Le Sinfisi sono caratterizzate dalla presenza di cartilagine che riveste l'osso e di connettivo fibroso nello spazio centrale. La sinfisi maggiormente rappresentativa è la sinfisi pubica, che unisce le due semiparabole che formano i due lati del pube. Oltre a questa, altre sinfisi sono presenti nello sterno, nel mento, nei dischi vertebrali e all'unione tra coccige e osso sacro.

Sinfisi pubica

Sinfisi pubica.

Sinostosi

Le sinostosi sono sinartrosi in cui, nel tempo, il tessuto connettivo viene sostituito con tessuto osseo. In questo tipo di articolazioni, quindi, si perde ogni forma di elasticità e di movimento, anche se minimo, e si realizza una vera e propria saldatura tra i capi ossei.

Un tipico esempio è costituito dalle suture craniche, cioè le articolazioni che uniscono le varie ossa della scatola cranica.

Queste articolazioni, che alla nascita sono di tipo sindesmosi, durante lo sviluppo dell'individuo si ossificano e permettono alle estremità ossee di fondersi per dare maggiore resistenza al cranio.

Il processo di ossificazione delle suture craniche avviene durante lo sviluppo dell'individuo e si completa con il raggiungimento dell'età adulta. In alcuni soggetti la formazione delle sinostosi del cranio avviene in epoca precoce, in alcuni casi durante lo vita fetale e in altri casi durante la prima infanzia.

In questi casi la massa cerebrale e gli organi di senso non trovano spazio a sufficienza per svilupparsi e si determinano gravi problemi di salute.

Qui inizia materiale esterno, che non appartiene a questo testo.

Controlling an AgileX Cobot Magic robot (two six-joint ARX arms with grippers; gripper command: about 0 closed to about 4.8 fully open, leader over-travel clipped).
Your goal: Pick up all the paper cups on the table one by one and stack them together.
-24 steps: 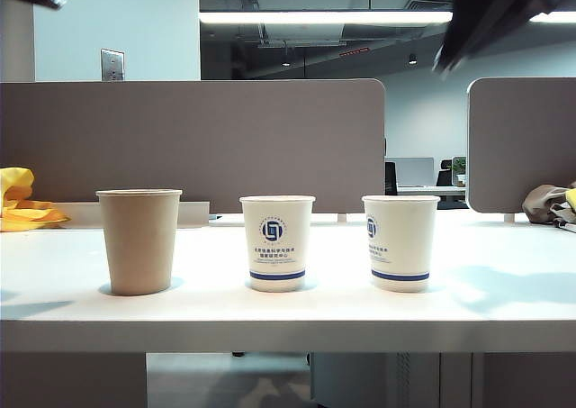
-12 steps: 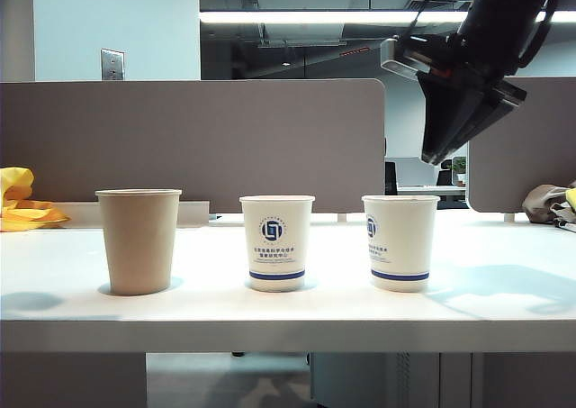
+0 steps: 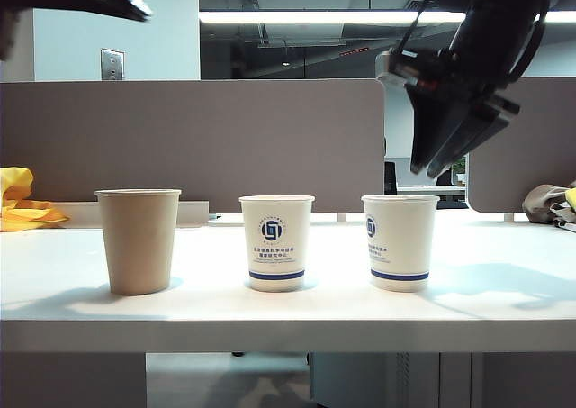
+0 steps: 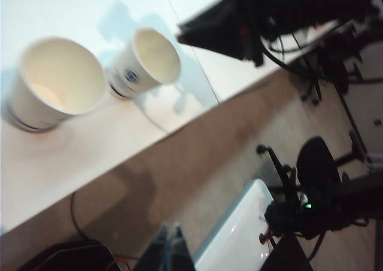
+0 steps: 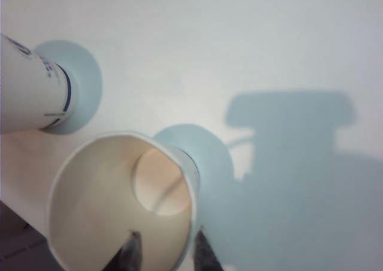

La condizione descritta prende il nome di craniosinostosi  e può essere accompagnata da altre forme di malattia (craniosinostosi sindromica) o presentarsi come anomalia isolata (craniosinostosi non-sindromica).

Gonfosi

La gonfosi si determina nella mascella e nella mandibola, poiché rappresenta l'unica forma articolare che unisce un osso con una struttura differente, ossia il dente, e prende pertanto il nome di articolazione alveolare dei denti o dento-alveolare.

L'unione avviene tra il cemento del dente e l'osso, il quale si presenta scavato per accoglierlo al suo interno. La connessione è realizzata tramite il collagene presente sul parodonto, rappresentando così una articolazione in tutto e per tutto peculiare.